Fault-tolerant control of pneumatic motion servo systems based on an improved sparrow search algorithm
摘要
Sensor failure is a common issue in pneumatic motion servo systems. To cope with the impact of pressure sensor failure on the system control performance, this study proposes a fault-tolerant control scheme based on a nonlinear pressure observer. When the pressure sensor fails, the observer replaces the sensor to monitor the air pressure inside the cylinder, thereby ensuring the stable operation of the system. Based on the model of the proportional valve-controlled cylinder pneumatic system, an integral sliding mode controller with a pressure observer is designed for the fault-tolerant control of the cylinder. To optimize the system control parameters, this study presents an improved sparrow search algorithm integrating osprey fishing and Gaussian mutation (OGSSA), and uses it for parameter tuning. Compared with several similar algorithms, the OGSSA exhibits superior convergence speed and accuracy on 22 out of 23 benchmark functions.
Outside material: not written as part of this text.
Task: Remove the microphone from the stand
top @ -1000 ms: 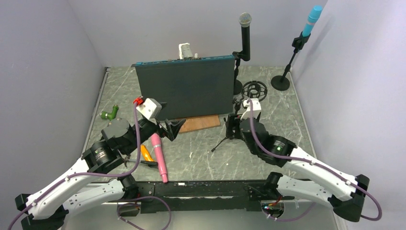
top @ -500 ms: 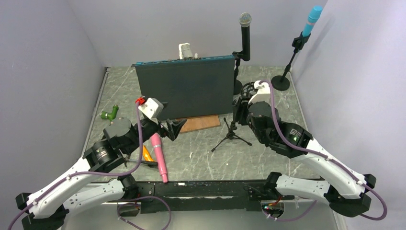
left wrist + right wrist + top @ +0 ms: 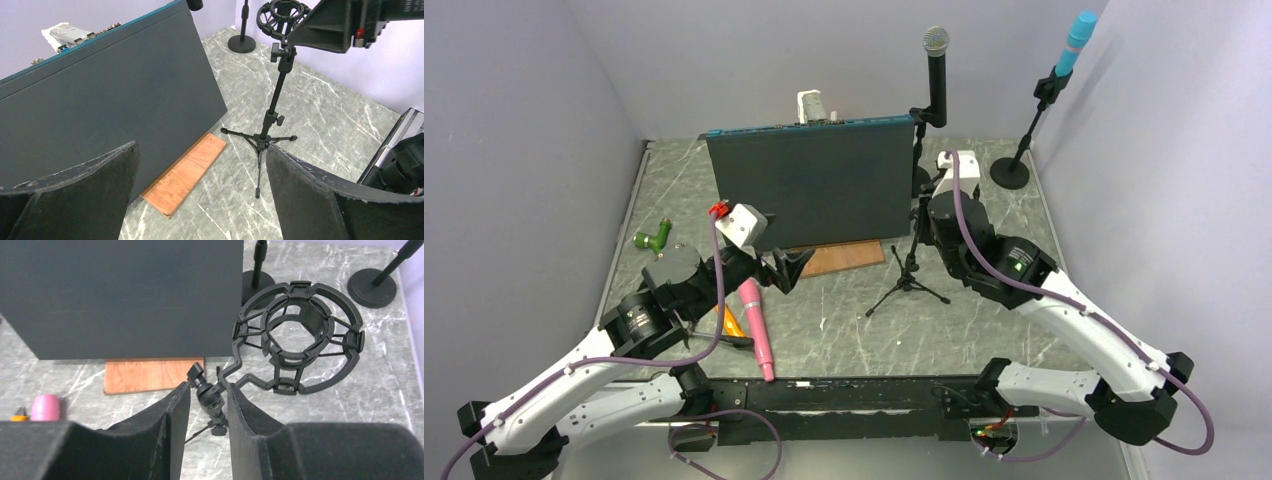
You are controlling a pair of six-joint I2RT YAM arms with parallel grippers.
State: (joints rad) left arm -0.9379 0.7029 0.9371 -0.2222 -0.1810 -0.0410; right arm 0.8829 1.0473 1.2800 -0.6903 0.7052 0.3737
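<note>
A black tripod stand (image 3: 908,275) carries an empty shock mount (image 3: 300,337), which also shows in the left wrist view (image 3: 282,15). My right gripper (image 3: 207,387) is closed to a narrow gap around the stand's swivel joint (image 3: 212,397) just below the mount; from above, the gripper (image 3: 921,222) hides the mount. A pink microphone (image 3: 756,330) lies flat on the table by my left arm. My left gripper (image 3: 201,147) is wide open and holds nothing, hovering left of the stand (image 3: 272,120).
A black microphone (image 3: 936,65) and a blue microphone (image 3: 1076,42) sit upright in tall stands at the back. A dark upright panel (image 3: 809,180) stands mid-table with a wooden board (image 3: 844,258) at its foot. A green object (image 3: 654,237) and an orange tool (image 3: 729,320) lie at the left.
My right arm has risen from the tripod's legs to the top of the stand, and its jaws have closed in around the swivel joint. The left arm has hardly moved.
</note>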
Fault-tolerant control experiments are conducted based on the parameter combination optimized by the OGSSA. The results show that the designed pressure observer can effectively and quickly estimate the pressure inside the cylinder. Under three preset sudden fault conditions, the system does not show large transient errors, and can still stably track the motion trajectory. The increases in the maximum error and root-mean-square error are not greater than 10.2% and 5.2%, respectively. The results verify the effectiveness of using the pressure observer to solve the problem of pressure sensor failure.